Task to complete:
Produce an exact copy of the lines from the line containing "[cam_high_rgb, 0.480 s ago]" through the last line of the listing below, both ends included, and nothing else.

Provided material:
====
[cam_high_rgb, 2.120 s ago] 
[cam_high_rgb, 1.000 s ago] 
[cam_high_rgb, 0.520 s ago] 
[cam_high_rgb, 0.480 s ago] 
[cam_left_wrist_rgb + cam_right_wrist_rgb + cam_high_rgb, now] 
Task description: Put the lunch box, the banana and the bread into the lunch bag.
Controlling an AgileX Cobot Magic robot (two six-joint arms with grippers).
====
Your solution:
[cam_high_rgb, 0.480 s ago] 
[cam_left_wrist_rgb + cam_right_wrist_rgb + cam_high_rgb, now] 
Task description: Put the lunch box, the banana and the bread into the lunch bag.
Controlling an AgileX Cobot Magic robot (two six-joint arms with grippers).

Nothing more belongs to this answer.